_Activity_
Print all of the data exactly as written.

_Dataset content_
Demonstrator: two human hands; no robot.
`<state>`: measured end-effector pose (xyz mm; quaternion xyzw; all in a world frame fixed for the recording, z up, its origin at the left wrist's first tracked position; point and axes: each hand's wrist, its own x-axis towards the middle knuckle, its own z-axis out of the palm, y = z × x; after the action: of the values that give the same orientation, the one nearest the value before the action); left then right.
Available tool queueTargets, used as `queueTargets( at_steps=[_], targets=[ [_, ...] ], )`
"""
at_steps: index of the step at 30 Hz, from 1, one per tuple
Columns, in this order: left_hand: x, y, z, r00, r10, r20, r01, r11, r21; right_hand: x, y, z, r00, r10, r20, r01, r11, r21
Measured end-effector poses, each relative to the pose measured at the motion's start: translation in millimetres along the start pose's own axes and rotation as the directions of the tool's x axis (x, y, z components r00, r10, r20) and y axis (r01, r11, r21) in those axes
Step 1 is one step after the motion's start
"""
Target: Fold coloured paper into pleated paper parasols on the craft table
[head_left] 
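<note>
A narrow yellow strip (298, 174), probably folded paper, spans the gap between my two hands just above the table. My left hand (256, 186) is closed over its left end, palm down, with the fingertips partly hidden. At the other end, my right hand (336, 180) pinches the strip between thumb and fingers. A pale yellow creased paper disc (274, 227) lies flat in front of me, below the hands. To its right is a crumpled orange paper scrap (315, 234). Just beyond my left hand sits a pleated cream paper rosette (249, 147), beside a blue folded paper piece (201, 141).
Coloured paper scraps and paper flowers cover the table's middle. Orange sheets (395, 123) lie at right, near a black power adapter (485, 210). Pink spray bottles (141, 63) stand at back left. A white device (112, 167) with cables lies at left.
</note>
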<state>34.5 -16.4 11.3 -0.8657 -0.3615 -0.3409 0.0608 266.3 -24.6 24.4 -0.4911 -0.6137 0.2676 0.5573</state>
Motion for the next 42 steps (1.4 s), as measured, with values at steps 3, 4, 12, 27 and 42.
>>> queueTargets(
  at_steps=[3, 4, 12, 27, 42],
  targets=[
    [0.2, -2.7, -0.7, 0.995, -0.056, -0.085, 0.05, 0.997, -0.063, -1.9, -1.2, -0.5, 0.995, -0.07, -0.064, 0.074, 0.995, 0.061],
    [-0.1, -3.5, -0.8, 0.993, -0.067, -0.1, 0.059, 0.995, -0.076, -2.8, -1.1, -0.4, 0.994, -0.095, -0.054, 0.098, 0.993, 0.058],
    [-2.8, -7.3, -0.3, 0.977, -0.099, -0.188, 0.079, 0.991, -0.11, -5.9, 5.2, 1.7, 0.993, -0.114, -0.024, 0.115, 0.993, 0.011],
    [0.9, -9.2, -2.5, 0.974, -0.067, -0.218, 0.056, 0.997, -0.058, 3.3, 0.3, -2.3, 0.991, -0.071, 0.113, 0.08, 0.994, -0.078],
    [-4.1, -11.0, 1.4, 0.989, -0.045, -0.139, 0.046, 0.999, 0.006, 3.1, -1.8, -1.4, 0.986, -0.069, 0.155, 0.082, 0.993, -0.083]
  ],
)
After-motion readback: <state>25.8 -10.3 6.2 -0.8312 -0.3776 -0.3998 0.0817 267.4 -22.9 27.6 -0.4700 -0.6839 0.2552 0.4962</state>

_Task output_
Demonstrator: two human hands; no robot.
`<state>`: measured end-effector pose (xyz mm; quaternion xyzw; all in a world frame fixed for the recording, z up, its origin at the left wrist's first tracked position; point and axes: each hand's wrist, its own x-axis towards the middle knuckle, its own z-axis out of the palm, y = z × x; after the action: of the values that give the same orientation, the one nearest the value before the action); left then right.
Available tool queueTargets, used as `queueTargets( at_steps=[_], targets=[ [_, ...] ], )`
"""
at_steps: index of the step at 30 Hz, from 1, one per tuple
Columns, in this order: left_hand: x, y, z, r00, r10, r20, r01, r11, r21; right_hand: x, y, z, r00, r10, r20, r01, r11, r21
Measured end-effector poses, each relative to the pose measured at the motion's start: translation in millimetres along the start pose's own axes and rotation as the directions of the tool's x axis (x, y, z components r00, r10, r20) and y axis (r01, r11, r21) in those axes
Step 1 is one step after the motion's start
"""
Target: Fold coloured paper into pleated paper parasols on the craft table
[head_left] 
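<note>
A narrow yellow strip (298, 174), probably folded paper, spans the gap between my two hands just above the table. My left hand (256, 186) is closed over its left end, palm down, with the fingertips partly hidden. At the other end, my right hand (336, 180) pinches the strip between thumb and fingers. A pale yellow creased paper disc (274, 227) lies flat in front of me, below the hands. To its right is a crumpled orange paper scrap (315, 234). Just beyond my left hand sits a pleated cream paper rosette (249, 147), beside a blue folded paper piece (201, 141).
Coloured paper scraps and paper flowers cover the table's middle. Orange sheets (395, 123) lie at right, near a black power adapter (485, 210). Pink spray bottles (141, 63) stand at back left. A white device (112, 167) with cables lies at left.
</note>
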<state>34.5 -16.4 11.3 -0.8657 -0.3615 -0.3409 0.0608 266.3 -24.6 24.4 -0.4911 -0.6137 0.2676 0.5573</state>
Motion for the next 42 steps (1.4 s), as measured, with values at steps 3, 4, 12, 27 and 42.
>>> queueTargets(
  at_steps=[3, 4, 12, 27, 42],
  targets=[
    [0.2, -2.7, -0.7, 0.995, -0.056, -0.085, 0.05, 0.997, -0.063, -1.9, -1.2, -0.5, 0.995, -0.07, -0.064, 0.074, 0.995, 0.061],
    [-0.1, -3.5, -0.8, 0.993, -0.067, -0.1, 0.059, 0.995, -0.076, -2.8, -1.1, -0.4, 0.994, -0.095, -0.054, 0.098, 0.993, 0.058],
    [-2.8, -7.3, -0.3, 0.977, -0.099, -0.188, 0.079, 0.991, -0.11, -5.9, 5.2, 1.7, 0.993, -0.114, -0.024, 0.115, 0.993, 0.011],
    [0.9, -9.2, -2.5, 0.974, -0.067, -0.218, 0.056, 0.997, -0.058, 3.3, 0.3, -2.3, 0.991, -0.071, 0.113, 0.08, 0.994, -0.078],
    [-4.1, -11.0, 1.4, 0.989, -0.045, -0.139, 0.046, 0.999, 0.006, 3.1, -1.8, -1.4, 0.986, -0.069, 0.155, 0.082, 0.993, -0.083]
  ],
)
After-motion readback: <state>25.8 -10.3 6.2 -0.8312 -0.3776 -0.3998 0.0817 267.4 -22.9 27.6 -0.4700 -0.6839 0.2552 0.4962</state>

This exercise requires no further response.